Wednesday, July 22, 2009

Sage Advice
What's Cooking? Fried Sage Leaves

There’s a reason I don’t deep fry, and it’s not the calories. Ok, more than one reason, and you can include the calories. The heat, the mess – before, during, and after – and then what to do with the leftover oil. I’m sure my San Antonio grandmother, Minnie Lee, would sit up in her grave and berate me at the thought of life without fried chicken or fried okra or fried catfish, or that hallmark of southernness, fried hush puppies. She was a Louisiana girl, and I can still hear her soft, lilting voice as she talked to those little balls of cornmeal in the skillet, saying “Hush! Puppies,” as they spit and sputtered in the hot bacon grease. Mostly, though, I remember her perspiring in the heat and wiping her brow with a tissue she kept in a pocket of her apron. The heat would have been particularly intense because there was no air conditioning in her kitchen, only a big ceiling fan that pushed the air around.

Thursday, July 16, 2009

Asparagus and NCIS – Perfect Together
What's cooking? Roasted Asparagus

Asparagus season is about over, so I’m trying to figure out how many times I can serve them to my husband in the span of a week, without generating a mutiny. Most of what I see in the grocery store are those microthin spears, and although I much prefer the heftier stalks, I’ll take whatever size shows up.
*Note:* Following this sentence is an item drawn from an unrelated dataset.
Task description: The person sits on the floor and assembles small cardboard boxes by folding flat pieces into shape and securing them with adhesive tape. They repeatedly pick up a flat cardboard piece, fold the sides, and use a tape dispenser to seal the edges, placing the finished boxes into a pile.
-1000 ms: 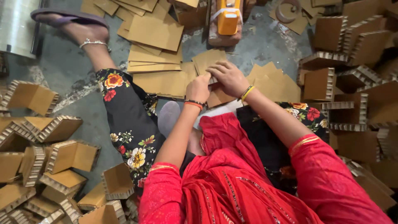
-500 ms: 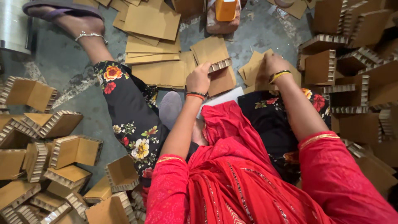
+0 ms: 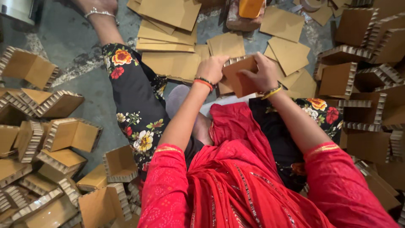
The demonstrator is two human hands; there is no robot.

My fondness for asparagus blossomed once I learned that you could scrape off the tough skin with a peeler before cooking them. It’s a laborious process, but it turns out the USA channel carries re-runs of NCIS for three hours, starting at 4pm (CST), so I now save my time-consuming kitchen tasks for the period between 4pm and 7. I’ve seen all the episodes several times, so if I miss something, it’s not a problem. And on those rare occasions when they surprise me with an episode I haven’t seen, well, then, dinner will be just a bit late. It’s not that the story lines are so endlessly fascinating. No, I think it has more to do with the camaraderie among the cast – it reminds me of my days on Wall Street, where I worked in research with a bunch of really smart people. Part of the fun of going to work – and I did love my job – was being surrounded by smart, creative people who talked to each other, bounced ideas off each other, and occasionally goofed off together. So when I turn on NCIS, Tony is always flirting or making jokes, Abby is always doing something cool in the lab, and Gibbs is always being Gibbs. We’re all together in my kitchen, and everyone is busy.

Roasted Asparagus

Back to the asparagus, I’ve roasted them three times in the past ten days – brushed them with my best olive oil, sprinkled on a bit of tangy balsamic vinegar, and finished with a dusting of kosher salt and freshly ground pepper. Then 15-20 minutes at 400º, and they’re done. Winner, winner, lobster dinner, as my kids used to say. No lobster last night – we grilled giant shrimp instead, marinated in a lime vinaigrette.

I made a double batch of those green lovelies, and am still trying to figure out whether to chop up the leftovers and mix them with some pasta, or just eat them cold with my fingers as I figure out what else to make for lunch.